Statistical Analysis and Plotting
We processed bioluminescence and optical metabolic data in Microsoft Excel (Seattle, Washington, USA) before plotting data using GraphPad Prism (San Diego, California, USA). All graphs display mean values ± standard error of the mean (SEM) unless stated otherwise. We propagated errors for all data normalized to experimental measurements.
We described our strategy for measuring selective elimination of cancer cells but not stromal cells using dual-colored CB luciferase previously (27).
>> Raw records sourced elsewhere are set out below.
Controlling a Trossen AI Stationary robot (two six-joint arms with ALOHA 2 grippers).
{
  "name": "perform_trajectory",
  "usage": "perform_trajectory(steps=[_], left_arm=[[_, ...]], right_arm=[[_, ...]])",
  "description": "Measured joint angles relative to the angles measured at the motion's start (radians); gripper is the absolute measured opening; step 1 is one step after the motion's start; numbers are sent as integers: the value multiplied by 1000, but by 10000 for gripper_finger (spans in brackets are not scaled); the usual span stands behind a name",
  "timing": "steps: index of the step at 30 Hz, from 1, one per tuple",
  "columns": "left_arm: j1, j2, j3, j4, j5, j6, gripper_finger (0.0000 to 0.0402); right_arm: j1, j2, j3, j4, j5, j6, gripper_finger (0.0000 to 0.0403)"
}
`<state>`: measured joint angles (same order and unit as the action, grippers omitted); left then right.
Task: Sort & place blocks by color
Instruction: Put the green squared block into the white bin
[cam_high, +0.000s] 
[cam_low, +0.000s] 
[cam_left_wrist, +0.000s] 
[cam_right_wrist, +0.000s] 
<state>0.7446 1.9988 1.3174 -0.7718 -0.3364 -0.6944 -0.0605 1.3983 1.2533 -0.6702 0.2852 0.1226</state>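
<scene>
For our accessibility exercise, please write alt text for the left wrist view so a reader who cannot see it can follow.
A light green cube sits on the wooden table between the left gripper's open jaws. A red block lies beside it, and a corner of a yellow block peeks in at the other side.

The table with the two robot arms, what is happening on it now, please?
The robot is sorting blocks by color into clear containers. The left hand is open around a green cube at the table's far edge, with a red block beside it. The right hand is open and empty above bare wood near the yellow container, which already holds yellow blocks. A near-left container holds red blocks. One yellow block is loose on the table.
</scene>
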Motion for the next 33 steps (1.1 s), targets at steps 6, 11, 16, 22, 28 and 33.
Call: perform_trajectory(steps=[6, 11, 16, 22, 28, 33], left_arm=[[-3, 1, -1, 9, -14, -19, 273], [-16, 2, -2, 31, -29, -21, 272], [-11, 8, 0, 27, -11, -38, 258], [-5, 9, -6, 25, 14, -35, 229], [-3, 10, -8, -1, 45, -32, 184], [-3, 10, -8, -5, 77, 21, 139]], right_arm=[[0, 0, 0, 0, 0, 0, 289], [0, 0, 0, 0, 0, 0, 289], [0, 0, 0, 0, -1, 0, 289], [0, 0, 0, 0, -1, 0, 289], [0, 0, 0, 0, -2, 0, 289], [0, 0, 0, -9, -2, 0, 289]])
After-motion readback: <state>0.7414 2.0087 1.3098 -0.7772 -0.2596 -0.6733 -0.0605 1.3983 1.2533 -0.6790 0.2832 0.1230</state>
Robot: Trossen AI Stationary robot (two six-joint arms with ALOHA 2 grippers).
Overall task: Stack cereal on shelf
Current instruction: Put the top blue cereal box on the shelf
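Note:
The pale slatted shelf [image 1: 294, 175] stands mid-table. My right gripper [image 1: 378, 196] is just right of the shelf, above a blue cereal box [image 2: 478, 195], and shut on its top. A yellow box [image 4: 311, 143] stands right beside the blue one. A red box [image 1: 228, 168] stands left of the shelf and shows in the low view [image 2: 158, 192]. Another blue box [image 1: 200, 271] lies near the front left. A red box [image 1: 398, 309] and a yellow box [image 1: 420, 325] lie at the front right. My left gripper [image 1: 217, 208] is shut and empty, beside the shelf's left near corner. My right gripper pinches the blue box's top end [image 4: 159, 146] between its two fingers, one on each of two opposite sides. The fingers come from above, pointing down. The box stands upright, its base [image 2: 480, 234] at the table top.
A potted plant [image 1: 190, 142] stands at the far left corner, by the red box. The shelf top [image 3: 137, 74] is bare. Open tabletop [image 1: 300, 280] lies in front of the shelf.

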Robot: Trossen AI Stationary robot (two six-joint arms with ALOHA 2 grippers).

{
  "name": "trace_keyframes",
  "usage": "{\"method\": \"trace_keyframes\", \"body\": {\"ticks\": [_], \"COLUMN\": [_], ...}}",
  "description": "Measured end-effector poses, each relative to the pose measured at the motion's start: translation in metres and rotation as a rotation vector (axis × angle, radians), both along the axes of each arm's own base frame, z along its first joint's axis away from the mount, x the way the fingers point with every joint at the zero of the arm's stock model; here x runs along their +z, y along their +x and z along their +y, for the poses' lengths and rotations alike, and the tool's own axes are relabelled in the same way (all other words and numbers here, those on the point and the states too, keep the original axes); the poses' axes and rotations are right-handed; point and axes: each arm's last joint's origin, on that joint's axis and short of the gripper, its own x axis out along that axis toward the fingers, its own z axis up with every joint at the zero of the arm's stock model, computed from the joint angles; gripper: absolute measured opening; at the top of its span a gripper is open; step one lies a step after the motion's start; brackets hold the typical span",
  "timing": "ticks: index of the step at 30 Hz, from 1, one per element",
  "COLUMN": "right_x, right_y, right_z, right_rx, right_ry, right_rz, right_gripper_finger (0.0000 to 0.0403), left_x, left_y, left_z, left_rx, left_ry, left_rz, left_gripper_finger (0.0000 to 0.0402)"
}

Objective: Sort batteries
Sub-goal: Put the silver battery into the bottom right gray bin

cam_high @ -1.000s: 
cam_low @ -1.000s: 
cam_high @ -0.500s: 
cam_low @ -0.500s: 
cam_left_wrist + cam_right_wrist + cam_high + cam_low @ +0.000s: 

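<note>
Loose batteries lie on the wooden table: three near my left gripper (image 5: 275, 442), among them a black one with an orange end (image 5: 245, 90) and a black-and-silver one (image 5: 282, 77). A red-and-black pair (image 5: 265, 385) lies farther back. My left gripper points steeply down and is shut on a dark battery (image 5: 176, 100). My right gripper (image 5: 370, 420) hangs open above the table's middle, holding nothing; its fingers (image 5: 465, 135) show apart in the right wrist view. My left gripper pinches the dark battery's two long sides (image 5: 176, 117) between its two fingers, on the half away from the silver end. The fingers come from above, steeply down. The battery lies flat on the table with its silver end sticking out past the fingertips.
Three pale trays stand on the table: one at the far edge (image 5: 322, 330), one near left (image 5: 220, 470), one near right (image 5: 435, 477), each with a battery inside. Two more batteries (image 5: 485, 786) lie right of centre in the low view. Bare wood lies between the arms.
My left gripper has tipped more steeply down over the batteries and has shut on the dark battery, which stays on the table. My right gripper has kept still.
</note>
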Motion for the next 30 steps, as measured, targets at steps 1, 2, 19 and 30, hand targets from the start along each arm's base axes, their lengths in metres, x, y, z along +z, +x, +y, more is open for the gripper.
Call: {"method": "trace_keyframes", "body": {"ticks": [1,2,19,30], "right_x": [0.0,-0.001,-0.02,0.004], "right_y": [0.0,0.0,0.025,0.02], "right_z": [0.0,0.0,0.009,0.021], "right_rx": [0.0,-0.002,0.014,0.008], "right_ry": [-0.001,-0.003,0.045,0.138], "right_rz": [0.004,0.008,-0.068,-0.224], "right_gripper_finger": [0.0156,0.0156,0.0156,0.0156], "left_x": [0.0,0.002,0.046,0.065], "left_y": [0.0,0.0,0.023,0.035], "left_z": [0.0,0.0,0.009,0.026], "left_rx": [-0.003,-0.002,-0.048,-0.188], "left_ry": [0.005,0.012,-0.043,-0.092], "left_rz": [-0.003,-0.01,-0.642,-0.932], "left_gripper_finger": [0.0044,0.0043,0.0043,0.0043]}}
For growth curves, we divided average bioluminescence flux for red and green signals at day 10 by their corresponding value at day 2. For dose–response curves, we divide background subtracted flux values by their corresponding untreated condition for both green and red signals. To visualize the selectivity of cancer cell elimination, we plotted the log-2 ratio of the red signal divided by the green signal and subtracted the value of the untreated control. Selectivity for the untreated control is zero, and positive selectivity corresponds to relatively lower cancer (green) signals compared with stromal (red) signals.